▶ **Instructions for the task**
Write out the whole listing again so that each line matches the original.

▶ **Data block**
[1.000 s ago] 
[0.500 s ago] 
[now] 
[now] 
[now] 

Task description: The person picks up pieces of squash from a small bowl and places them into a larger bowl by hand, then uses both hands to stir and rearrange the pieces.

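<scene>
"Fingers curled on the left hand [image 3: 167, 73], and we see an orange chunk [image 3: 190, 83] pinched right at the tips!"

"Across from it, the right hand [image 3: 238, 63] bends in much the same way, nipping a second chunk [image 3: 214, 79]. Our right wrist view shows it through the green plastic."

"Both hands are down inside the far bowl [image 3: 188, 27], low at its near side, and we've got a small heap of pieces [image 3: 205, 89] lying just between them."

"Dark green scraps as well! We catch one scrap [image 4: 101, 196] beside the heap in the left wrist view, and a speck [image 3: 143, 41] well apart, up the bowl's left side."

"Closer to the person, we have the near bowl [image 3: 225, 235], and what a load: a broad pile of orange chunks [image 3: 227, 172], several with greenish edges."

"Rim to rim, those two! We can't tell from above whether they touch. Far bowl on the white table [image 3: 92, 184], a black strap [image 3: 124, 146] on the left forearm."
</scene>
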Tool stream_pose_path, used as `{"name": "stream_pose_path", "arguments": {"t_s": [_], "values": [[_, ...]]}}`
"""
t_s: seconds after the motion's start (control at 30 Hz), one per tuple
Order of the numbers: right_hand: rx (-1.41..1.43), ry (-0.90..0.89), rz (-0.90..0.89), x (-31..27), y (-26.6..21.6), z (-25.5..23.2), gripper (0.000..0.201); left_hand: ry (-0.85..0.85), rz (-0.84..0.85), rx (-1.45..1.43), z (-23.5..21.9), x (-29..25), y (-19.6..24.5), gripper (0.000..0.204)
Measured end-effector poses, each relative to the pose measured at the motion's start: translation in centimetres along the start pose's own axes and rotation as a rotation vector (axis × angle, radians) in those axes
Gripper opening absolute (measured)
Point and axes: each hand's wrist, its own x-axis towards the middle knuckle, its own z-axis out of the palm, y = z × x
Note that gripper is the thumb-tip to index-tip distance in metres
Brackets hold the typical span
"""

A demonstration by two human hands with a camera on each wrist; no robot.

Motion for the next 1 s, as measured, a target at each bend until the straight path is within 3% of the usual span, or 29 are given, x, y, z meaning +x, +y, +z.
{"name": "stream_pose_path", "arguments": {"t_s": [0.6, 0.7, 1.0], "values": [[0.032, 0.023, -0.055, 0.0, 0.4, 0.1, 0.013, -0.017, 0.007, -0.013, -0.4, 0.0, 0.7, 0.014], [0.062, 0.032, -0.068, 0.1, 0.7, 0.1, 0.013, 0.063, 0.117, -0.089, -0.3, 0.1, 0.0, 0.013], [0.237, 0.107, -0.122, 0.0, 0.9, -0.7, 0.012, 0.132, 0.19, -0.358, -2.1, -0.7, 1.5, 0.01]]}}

▶ **Problem solution**
[1.000 s ago] 
[0.500 s ago] 
[now] 
[now] 
[now] 

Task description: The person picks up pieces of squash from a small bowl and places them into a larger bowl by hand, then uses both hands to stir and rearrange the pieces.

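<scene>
"Fingers curled on the left hand [image 3: 167, 73], and we see an orange chunk [image 3: 190, 83] pinched right at the tips!"

"Across from it, the right hand [image 3: 238, 63] bends in much the same way, nipping a second chunk [image 3: 214, 79]. Our right wrist view shows it through the green plastic."

"Both hands are down inside the far bowl [image 3: 188, 27], low at its near side, and we've got a small heap of pieces [image 3: 205, 89] lying just between them."

"Dark green scraps as well! We catch one scrap [image 4: 101, 196] beside the heap in the left wrist view, and a speck [image 3: 143, 41] well apart, up the bowl's left side."

"Closer to the person, we have the near bowl [image 3: 225, 235], and what a load: a broad pile of orange chunks [image 3: 227, 172], several with greenish edges."

"Rim to rim, those two! We can't tell from above whether they touch. Far bowl on the white table [image 3: 92, 184], a black strap [image 3: 124, 146] on the left forearm."
</scene>
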Tool stream_pose_path, used as `{"name": "stream_pose_path", "arguments": {"t_s": [_], "values": [[_, ...]]}}`
"""
t_s: seconds after the motion's start (control at 30 Hz), one per tuple
Order of the numbers: right_hand: rx (-1.41..1.43), ry (-0.90..0.89), rz (-0.90..0.89), x (-31..27), y (-26.6..21.6), z (-25.5..23.2), gripper (0.000..0.201); left_hand: ry (-0.85..0.85), rz (-0.84..0.85), rx (-1.45..1.43), z (-23.5..21.9), x (-29..25), y (-19.6..24.5), gripper (0.000..0.204)
Measured end-effector poses, each relative to the pose measured at the motion's start: translation in centimetres along the start pose's own axes and rotation as a rotation vector (axis × angle, radians) in those axes
Gripper opening absolute (measured)
Point and axes: each hand's wrist, its own x-axis towards the middle knuckle, its own z-axis out of the palm, y = z × x
Note that gripper is the thumb-tip to index-tip distance in metres
Brackets hold the typical span
"""

A demonstration by two human hands with a camera on each wrist; no robot.

Motion for the next 1 s, as measured, a target at each bend until the straight path is within 3% of the usual span, or 29 are given, x, y, z meaning +x, +y, +z.
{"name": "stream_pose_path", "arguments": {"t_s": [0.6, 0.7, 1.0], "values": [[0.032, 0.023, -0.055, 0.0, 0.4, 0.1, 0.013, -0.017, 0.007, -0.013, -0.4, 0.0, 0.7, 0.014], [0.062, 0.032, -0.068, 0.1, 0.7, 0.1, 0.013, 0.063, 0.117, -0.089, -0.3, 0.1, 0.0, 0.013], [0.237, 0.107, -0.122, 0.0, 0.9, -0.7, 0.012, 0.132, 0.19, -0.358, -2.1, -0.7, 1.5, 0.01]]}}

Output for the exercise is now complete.